Korean pop (K-pop) culture has a huge fan following, both in Korea and around the world. Heard of the boy band BTS or ever found yourself singing along to Baby Shark? Then you’ve experienced the global music phenomenon known as K-pop. Fans of K-pop show their love of the culture in myriad ways, from Cosplay to dieting methods. Enter the Paper Cup Diet. A fad diet that can harm your child’s health.
Popularized by the K-pop idol group Nine Muses, the paper cup diet first hit the scene during a 2013 episode of the Korean television series Star Beauty Show. It was here the girl group revealed their secret to achieving slim bodies in a short period of time — the Paper Cup Diet.
The elements of this fad diet: take three small paper cups and fill one with rice, one with fruit, and another cup with vegetables and/or meat, making sure not to stuff the cups or exceed the brim of the cups. Repeat three times a day. There’s no set length of time for the diet, but Nine Muses members reportedly stuck to it for five months.
As the popularity of K-pop grew, so did videos on YouTube about the Paper Cup Diet.
Most recently, YouTubers Lhakyila, ASHLELAYY,
Among the many issues with this diet — an extremely low caloric intake. In her video, Lhakyila says, “This diet is a mess. It’s making me starve.” Her advice, “Stick to clean eating.”
Amy Gorin, MS, RDN, owner of Amy Gorin Nutrition in the New York City area, agrees. “This diet sounds like a horrible idea,” she tells Parentology. “For one, there are varying degrees of what size a small paper cup is—and the portion sizes that this diet entails can be on the scary low side.”
Gorin gives insight into what someone on the Paper Cup Diet might be consuming. An example of a typical meal using three-ounce cups: rice (110 calories), watermelon (25 calories), and steamed broccoli (less than 30 calories). By Gorin’s estimation, three meals in this vein rack up a mere 600 calories a day.
“You’re putting yourself in a very scary health place,” she says. Not only are dieters missing out on protein, which is needed to fuel many important processes within the body, but, “…you’re missing out on food groups such as dairy—and because of the lack of variety, you’d be missing out on many nutrients, too.”
Food restrictions can lead to health complications such as malnutrition, vitamin deficiency, fatigue and heart problems.

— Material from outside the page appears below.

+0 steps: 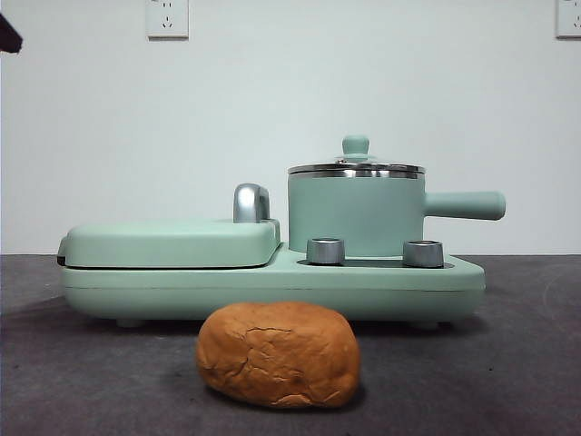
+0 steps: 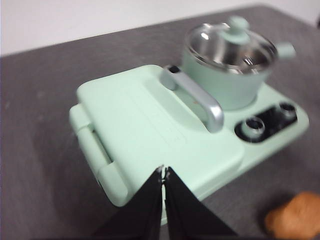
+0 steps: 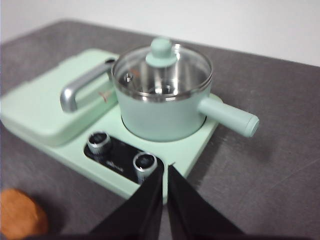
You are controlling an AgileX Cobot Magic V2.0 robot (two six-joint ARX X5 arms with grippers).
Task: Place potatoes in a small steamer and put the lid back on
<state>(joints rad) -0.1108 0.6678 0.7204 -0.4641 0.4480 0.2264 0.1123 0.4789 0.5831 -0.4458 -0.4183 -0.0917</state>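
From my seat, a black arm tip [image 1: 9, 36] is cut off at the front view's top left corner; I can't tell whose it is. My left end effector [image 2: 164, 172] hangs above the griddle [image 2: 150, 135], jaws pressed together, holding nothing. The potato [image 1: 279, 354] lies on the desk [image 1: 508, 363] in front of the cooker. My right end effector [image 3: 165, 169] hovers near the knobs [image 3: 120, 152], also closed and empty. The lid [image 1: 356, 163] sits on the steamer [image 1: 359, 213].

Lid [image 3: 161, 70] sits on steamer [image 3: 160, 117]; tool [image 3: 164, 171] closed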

Beyond physical health, fad diets and yo-yo dieting can set one up for a lifetime of food, weight, health and emotional issues.
Yes, kids get starry-eyed over pop stars. And, unfortunately, fad diets catch their attention. Perhaps Lhakyila’s take-away from her Paper Cup Diet will sway them in the right direction: “This diet is a mess. Stick to clean eating.”